Segment Start: DATA SHOWN
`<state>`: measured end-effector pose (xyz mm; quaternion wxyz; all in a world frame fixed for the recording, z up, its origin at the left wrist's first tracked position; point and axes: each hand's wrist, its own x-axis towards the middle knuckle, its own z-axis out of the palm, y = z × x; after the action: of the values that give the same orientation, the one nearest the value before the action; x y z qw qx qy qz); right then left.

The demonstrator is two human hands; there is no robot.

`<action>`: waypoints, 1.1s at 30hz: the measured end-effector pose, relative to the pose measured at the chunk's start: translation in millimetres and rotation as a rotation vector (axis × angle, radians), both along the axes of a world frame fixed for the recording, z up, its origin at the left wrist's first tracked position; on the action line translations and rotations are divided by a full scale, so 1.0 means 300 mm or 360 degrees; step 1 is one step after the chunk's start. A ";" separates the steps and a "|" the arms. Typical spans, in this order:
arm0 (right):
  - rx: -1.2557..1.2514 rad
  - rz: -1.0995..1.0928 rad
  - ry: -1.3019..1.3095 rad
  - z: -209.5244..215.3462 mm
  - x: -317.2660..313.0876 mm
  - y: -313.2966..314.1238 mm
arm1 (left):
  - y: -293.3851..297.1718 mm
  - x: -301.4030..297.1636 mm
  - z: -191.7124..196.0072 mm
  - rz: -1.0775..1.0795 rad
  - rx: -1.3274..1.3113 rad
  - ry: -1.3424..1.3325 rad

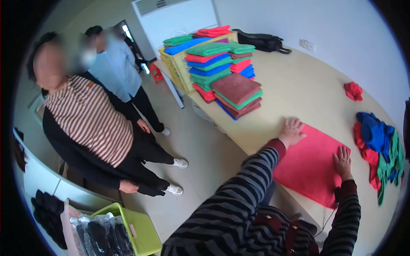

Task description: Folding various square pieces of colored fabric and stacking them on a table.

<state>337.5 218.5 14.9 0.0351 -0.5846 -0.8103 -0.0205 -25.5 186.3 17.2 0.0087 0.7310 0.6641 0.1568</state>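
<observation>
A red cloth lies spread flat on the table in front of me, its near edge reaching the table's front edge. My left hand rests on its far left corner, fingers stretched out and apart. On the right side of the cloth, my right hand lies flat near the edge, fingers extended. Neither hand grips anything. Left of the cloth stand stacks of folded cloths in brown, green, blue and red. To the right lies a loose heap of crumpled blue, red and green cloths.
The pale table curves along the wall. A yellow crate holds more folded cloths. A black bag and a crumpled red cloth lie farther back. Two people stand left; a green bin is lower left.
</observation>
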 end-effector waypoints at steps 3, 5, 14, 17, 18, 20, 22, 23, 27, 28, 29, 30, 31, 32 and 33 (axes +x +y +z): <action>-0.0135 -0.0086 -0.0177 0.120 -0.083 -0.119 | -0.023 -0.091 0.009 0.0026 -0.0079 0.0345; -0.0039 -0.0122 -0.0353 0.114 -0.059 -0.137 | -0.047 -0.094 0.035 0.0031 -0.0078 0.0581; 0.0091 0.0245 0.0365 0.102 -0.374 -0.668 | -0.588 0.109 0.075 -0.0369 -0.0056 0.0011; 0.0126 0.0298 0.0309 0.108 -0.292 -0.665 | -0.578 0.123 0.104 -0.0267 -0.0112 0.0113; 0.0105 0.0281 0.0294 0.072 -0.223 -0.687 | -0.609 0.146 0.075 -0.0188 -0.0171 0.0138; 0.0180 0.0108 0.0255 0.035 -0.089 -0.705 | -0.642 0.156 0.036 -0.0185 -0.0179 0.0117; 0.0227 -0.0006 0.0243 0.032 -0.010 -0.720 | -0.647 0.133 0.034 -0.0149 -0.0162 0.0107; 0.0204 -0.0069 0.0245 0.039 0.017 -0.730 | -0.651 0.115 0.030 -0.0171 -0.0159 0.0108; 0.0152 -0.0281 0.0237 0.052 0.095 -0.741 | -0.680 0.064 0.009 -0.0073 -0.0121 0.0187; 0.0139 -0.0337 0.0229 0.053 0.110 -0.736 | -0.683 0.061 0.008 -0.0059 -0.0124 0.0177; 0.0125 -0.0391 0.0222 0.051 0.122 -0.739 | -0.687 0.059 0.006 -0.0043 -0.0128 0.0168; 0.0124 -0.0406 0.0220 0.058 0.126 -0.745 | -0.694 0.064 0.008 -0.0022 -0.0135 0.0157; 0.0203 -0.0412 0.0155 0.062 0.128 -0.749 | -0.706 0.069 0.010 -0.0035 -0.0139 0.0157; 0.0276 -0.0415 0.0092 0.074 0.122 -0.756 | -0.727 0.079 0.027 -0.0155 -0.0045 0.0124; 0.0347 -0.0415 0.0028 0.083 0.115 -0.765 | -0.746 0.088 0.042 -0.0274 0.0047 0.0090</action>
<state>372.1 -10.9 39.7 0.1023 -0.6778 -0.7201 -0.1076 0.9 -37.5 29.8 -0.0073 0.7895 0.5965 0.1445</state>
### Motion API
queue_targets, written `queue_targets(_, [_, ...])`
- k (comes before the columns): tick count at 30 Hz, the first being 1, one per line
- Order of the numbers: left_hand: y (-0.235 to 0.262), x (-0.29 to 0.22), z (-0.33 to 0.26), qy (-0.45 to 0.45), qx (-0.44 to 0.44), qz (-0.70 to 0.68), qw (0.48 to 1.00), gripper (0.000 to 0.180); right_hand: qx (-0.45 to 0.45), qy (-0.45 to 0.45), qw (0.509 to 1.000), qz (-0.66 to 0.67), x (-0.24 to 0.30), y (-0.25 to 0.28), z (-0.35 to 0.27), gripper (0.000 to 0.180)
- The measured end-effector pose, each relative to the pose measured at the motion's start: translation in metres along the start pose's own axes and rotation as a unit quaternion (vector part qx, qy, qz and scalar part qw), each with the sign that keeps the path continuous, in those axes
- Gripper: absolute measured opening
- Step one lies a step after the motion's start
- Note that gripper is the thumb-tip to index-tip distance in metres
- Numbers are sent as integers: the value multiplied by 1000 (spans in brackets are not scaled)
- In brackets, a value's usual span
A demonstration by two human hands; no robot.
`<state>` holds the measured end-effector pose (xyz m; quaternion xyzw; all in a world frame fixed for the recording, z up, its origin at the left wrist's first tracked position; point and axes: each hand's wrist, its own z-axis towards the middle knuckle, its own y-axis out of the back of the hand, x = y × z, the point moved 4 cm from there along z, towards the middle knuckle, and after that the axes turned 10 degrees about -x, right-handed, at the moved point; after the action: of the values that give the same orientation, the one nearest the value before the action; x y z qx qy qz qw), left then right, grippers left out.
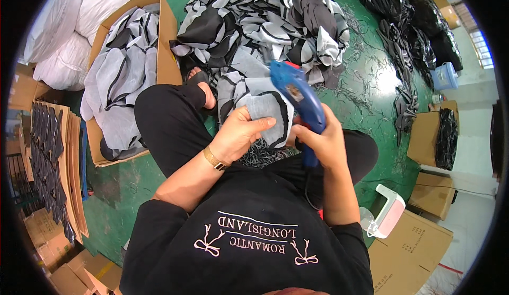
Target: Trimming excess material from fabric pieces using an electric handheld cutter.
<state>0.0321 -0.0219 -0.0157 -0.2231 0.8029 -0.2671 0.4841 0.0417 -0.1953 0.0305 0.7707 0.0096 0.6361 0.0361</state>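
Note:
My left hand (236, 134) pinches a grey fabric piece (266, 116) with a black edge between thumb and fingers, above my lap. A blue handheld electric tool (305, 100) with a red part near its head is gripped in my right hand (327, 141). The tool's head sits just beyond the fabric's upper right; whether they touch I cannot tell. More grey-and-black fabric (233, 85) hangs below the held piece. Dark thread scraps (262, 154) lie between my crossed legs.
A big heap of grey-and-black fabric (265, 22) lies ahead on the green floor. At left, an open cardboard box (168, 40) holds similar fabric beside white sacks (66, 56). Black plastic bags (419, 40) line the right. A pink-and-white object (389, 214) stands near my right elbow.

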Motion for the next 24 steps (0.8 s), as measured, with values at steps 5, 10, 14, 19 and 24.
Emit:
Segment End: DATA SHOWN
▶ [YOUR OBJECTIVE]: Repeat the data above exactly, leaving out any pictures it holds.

▶ [PROBLEM SOLUTION]:
`<state>`: measured end-effector pose (xyz mm; quaternion wxyz; all in a world frame fixed for the recording, z up, its origin at the left wrist's first tracked position; point and axes: each hand's wrist, its own x-axis towards the middle knuckle, its own z-axis out of the palm, y = z × x; after the action: of the values that give the same orientation, the one nearest the value before the action; x y z qw qx qy qz); right then left.

The demonstrator is two human hands; there is no robot.

`<action>`: waypoints, 1.1s at 30hz: the measured end-effector pose, relative to the pose measured at the chunk's start: translation in millimetres and rotation as a rotation vector (axis × angle, radians), both along the axes of a world frame fixed for the recording, z up, its origin at the left wrist's first tracked position; on the action line translations and rotations are divided by a full scale, so 1.0 means 300 mm or 360 degrees; step 1 is one step after the chunk's start. A ";" separates the steps and a "|" the arms. Typical spans, in this order:
arm0 (right):
  - rx: -1.2557..1.2514 rad
  - rz: -1.0995..1.0928 rad
  - ry: -1.3019..1.3095 rad
  - z: -209.5244..215.3462 mm
  - x: -317.2660..313.0876 mm
  - y: -313.2966..314.1238 mm
arm1 (left):
  - y: -293.3851..297.1718 mm
  - x: -301.4030..297.1636 mm
  - z: -191.7124..196.0072 mm
  - rz: -1.0775..1.0795 rad
  - rx: -1.3274..1.3113 rad
  - ry: -1.3424..1.3325 rad


Task description: Folding various square pieces of colored fabric and stacking them on a table.

<state>337.5 218.5 14.9 0.0351 -0.5846 -0.8103 -0.0205 -25.5 186.3 17.2 0.0087 0.7310 0.6641 0.1568</state>
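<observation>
A red cloth lies spread flat on the table in front of me, its near edge reaching the table's front edge. My left hand rests on its far left corner, fingers stretched out and apart. On the right side of the cloth, my right hand lies flat near the edge, fingers extended. Neither hand grips anything. Left of the cloth stand stacks of folded cloths in brown, green, blue and red. To the right lies a loose heap of crumpled blue, red and green cloths.
The pale table curves along the wall. A yellow crate holds more folded cloths. A black bag and a crumpled red cloth lie farther back. Two people stand left; a green bin is lower left.
</observation>
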 end-effector waypoints at steps 3, 5, 14, 17, 18, 20, 22, 23, 27, 28, 29, 30, 31, 32 and 33 (axes +x +y +z): <action>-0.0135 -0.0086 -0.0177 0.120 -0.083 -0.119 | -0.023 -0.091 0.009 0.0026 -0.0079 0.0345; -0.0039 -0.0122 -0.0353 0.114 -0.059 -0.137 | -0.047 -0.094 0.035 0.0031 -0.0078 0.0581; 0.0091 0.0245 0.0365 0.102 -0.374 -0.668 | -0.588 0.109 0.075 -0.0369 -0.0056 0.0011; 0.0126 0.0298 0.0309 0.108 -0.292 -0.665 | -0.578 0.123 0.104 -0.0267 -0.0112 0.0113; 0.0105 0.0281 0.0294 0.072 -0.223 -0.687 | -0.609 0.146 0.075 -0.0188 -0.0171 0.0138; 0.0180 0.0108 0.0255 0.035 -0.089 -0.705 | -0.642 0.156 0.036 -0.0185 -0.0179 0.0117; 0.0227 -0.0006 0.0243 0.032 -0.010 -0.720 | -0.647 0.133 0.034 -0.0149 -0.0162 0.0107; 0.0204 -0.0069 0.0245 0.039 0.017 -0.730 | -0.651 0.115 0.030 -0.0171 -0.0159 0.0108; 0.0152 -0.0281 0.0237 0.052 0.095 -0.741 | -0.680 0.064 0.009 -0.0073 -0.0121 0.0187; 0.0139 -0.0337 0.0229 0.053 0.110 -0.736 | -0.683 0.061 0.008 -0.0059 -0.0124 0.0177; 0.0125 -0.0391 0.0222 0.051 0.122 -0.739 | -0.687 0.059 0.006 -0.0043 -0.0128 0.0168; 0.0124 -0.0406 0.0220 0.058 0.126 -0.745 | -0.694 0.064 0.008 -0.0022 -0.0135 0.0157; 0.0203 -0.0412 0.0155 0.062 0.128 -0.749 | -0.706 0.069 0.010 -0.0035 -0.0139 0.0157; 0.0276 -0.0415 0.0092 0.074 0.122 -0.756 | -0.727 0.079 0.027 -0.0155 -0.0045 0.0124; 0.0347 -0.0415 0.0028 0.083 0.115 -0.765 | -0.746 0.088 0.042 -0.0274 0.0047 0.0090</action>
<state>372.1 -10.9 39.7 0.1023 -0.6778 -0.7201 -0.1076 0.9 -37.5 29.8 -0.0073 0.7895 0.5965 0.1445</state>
### Motion API
queue_targets, written `queue_targets(_, [_, ...])`
- k (comes before the columns): tick count at 30 Hz, the first being 1, one per line
- Order of the numbers: left_hand: y (-0.235 to 0.262), x (-0.29 to 0.22), z (-0.33 to 0.26), qy (-0.45 to 0.45), qx (-0.44 to 0.44), qz (-0.70 to 0.68), qw (0.48 to 1.00), gripper (0.000 to 0.180); right_hand: qx (-0.45 to 0.45), qy (-0.45 to 0.45), qw (0.509 to 1.000), qz (-0.66 to 0.67), x (-0.24 to 0.30), y (-0.25 to 0.28), z (-0.35 to 0.27), gripper (0.000 to 0.180)
- The measured end-effector pose, each relative to the pose measured at the motion's start: translation in metres along the start pose's own axes and rotation as a unit quaternion (vector part qx, qy, qz and scalar part qw), each with the sign that keeps the path continuous, in those axes
- Gripper: absolute measured opening
- Step one lies a step after the motion's start
- Note that gripper is the thumb-tip to index-tip distance in metres
- Numbers are sent as integers: the value multiplied by 1000 (spans in brackets are not scaled)
- In brackets, a value's usual span
A demonstration by two human hands; no robot.
`<state>` holds the measured end-effector pose (xyz m; quaternion xyzw; all in a world frame fixed for the recording, z up, its origin at the left wrist's first tracked position; point and axes: each hand's wrist, its own z-axis towards the middle knuckle, its own y-axis out of the back of the hand, x = y × z, the point moved 4 cm from there along z, towards the middle knuckle, and after that the axes turned 10 degrees about -x, right-handed, at the moved point; after the action: of the values that give the same orientation, the one nearest the value before the action; x y z qx qy qz qw), left then right, grippers left out.
Target: Trimming excess material from fabric pieces using an electric handheld cutter.
<state>0.0321 -0.0219 -0.0157 -0.2231 0.8029 -0.2671 0.4841 0.0417 -0.1953 0.0305 0.7707 0.0096 0.6361 0.0361</state>
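Note:
My left hand (236, 134) pinches a grey fabric piece (266, 116) with a black edge between thumb and fingers, above my lap. A blue handheld electric tool (305, 100) with a red part near its head is gripped in my right hand (327, 141). The tool's head sits just beyond the fabric's upper right; whether they touch I cannot tell. More grey-and-black fabric (233, 85) hangs below the held piece. Dark thread scraps (262, 154) lie between my crossed legs.
A big heap of grey-and-black fabric (265, 22) lies ahead on the green floor. At left, an open cardboard box (168, 40) holds similar fabric beside white sacks (66, 56). Black plastic bags (419, 40) line the right. A pink-and-white object (389, 214) stands near my right elbow.
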
Motion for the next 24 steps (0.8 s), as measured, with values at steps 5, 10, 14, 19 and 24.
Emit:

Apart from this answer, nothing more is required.